WORK INSTRUCTIONS:
Repeat the material in full. Keep every line exactly as it is.

DATASET CONTENT:

^^^^^^^^^^^^^^^^

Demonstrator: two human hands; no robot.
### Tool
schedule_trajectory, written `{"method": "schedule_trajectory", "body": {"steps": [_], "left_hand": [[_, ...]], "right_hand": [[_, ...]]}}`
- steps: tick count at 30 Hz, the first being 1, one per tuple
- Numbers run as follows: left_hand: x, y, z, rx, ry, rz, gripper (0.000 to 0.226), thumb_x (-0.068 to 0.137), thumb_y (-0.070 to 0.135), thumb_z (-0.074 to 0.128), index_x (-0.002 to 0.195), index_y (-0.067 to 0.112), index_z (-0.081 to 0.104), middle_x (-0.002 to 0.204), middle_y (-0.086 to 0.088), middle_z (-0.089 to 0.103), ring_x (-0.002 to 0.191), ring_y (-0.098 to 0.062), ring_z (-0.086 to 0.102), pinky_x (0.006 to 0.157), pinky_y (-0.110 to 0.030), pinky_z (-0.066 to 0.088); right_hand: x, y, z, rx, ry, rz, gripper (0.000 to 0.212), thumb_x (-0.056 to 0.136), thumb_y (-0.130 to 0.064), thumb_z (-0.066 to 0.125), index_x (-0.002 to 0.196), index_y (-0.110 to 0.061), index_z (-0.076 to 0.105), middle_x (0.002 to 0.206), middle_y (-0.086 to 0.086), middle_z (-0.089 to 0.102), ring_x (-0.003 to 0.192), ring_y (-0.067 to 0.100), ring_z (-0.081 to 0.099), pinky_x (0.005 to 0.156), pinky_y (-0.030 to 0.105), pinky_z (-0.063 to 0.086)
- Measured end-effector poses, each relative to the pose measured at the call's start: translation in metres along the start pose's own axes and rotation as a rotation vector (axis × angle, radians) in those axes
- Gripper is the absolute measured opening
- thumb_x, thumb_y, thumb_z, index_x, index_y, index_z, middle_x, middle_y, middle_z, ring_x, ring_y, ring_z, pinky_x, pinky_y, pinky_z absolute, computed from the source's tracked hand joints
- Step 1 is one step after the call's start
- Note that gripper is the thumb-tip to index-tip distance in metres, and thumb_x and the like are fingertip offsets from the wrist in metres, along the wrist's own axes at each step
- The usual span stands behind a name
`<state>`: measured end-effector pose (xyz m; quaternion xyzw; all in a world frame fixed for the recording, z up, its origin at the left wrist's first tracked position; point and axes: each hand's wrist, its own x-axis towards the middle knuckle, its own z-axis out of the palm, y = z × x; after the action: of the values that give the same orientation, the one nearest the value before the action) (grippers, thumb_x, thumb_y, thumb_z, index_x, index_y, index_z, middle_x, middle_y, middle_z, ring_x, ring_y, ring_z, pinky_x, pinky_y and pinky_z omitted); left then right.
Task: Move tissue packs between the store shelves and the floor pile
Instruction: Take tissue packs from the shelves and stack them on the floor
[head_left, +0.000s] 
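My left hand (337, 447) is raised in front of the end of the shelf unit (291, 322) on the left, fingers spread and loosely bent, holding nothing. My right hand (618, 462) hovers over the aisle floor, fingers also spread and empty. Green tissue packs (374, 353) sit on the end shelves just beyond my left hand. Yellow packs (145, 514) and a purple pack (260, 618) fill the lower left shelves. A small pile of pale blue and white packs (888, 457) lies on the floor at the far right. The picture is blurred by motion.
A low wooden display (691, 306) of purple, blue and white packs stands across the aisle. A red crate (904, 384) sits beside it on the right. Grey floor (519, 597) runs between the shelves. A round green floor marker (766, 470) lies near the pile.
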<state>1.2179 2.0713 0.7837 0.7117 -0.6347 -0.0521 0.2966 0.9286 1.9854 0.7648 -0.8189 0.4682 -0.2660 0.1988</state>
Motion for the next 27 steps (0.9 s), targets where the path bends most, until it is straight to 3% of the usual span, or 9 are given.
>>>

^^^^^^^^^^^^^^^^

EXERCISE OUTPUT:
Demonstrator: two human hands; no robot.
### Tool
schedule_trajectory, written `{"method": "schedule_trajectory", "body": {"steps": [_], "left_hand": [[_, ...]], "right_hand": [[_, ...]]}}`
- steps: tick count at 30 Hz, the first being 1, one per tuple
- Numbers run as follows: left_hand: x, y, z, rx, ry, rz, gripper (0.000 to 0.226), thumb_x (-0.068 to 0.137), thumb_y (-0.070 to 0.135), thumb_z (-0.074 to 0.128), index_x (-0.002 to 0.195), index_y (-0.067 to 0.112), index_z (-0.081 to 0.104), middle_x (-0.002 to 0.204), middle_y (-0.086 to 0.088), middle_z (-0.089 to 0.103), ring_x (-0.002 to 0.191), ring_y (-0.098 to 0.062), ring_z (-0.086 to 0.102), pinky_x (0.006 to 0.157), pinky_y (-0.110 to 0.030), pinky_z (-0.066 to 0.088); right_hand: x, y, z, rx, ry, rz, gripper (0.000 to 0.212), thumb_x (-0.056 to 0.136), thumb_y (-0.130 to 0.064), thumb_z (-0.066 to 0.125), index_x (-0.002 to 0.196), index_y (-0.110 to 0.061), index_z (-0.076 to 0.105), middle_x (0.002 to 0.206), middle_y (-0.086 to 0.086), middle_z (-0.089 to 0.102), ring_x (-0.003 to 0.192), ring_y (-0.067 to 0.100), ring_z (-0.081 to 0.099), pinky_x (0.005 to 0.156), pinky_y (-0.030 to 0.105), pinky_z (-0.063 to 0.086)
- Measured end-effector poses, each relative to the pose measured at the call's start: translation in metres along the start pose's own axes and rotation as a rotation vector (axis × angle, radians) in those axes
- Gripper is the absolute measured opening
- thumb_x, thumb_y, thumb_z, index_x, index_y, index_z, middle_x, middle_y, middle_z, ring_x, ring_y, ring_z, pinky_x, pinky_y, pinky_z absolute, computed from the source's tracked hand joints
- Step 1 is one step after the call's start
- Note that gripper is the thumb-tip to index-tip distance in metres, and thumb_x and the like are fingertip offsets from the wrist in metres, along the wrist's own axes at each step
- The usual span stands behind a name
`<state>`: measured end-effector pose (xyz m; quaternion xyzw; all in a world frame fixed for the recording, z up, its origin at the left wrist's first tracked position; point and axes: each hand's wrist, its own x-axis towards the middle knuckle, its own z-axis out of the palm, y = z × x; after the action: of the values that give the same orientation, the one nearest the value before the action) (grippers, thumb_x, thumb_y, thumb_z, index_x, index_y, index_z, middle_x, middle_y, middle_z, ring_x, ring_y, ring_z, pinky_x, pinky_y and pinky_z omitted); left then right.
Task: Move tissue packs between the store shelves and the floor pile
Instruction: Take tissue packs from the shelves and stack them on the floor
[head_left, +0.000s] 
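My left hand (337, 447) is raised in front of the end of the shelf unit (291, 322) on the left, fingers spread and loosely bent, holding nothing. My right hand (618, 462) hovers over the aisle floor, fingers also spread and empty. Green tissue packs (374, 353) sit on the end shelves just beyond my left hand. Yellow packs (145, 514) and a purple pack (260, 618) fill the lower left shelves. A small pile of pale blue and white packs (888, 457) lies on the floor at the far right. The picture is blurred by motion.
A low wooden display (691, 306) of purple, blue and white packs stands across the aisle. A red crate (904, 384) sits beside it on the right. Grey floor (519, 597) runs between the shelves. A round green floor marker (766, 470) lies near the pile.
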<state>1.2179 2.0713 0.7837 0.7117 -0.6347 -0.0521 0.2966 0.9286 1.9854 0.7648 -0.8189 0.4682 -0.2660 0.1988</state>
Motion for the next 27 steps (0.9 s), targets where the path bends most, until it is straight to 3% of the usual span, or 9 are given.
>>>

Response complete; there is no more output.